- TASK ITEM
The lines to return begin at the one containing "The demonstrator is" and end at the final line of the material; output them exactly and only them.

- DATASET SECTION
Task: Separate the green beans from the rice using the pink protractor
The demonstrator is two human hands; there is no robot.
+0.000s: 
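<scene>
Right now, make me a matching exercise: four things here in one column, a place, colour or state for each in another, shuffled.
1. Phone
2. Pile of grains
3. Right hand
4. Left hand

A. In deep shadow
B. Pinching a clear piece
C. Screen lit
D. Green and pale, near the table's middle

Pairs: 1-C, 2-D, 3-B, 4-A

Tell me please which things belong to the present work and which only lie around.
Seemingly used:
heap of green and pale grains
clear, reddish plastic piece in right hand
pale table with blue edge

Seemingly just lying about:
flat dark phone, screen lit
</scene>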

- RESULT
The demonstrator is two human hands; there is no robot.
+0.000s: 
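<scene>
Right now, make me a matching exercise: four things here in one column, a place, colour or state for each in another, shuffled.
1. Phone
2. Pile of grains
3. Right hand
4. Left hand

A. In deep shadow
B. Pinching a clear piece
C. Screen lit
D. Green and pale, near the table's middle

Pairs: 1-C, 2-D, 3-B, 4-A

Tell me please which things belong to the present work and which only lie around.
Seemingly used:
heap of green and pale grains
clear, reddish plastic piece in right hand
pale table with blue edge

Seemingly just lying about:
flat dark phone, screen lit
</scene>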

Here the work on this exercise is complete.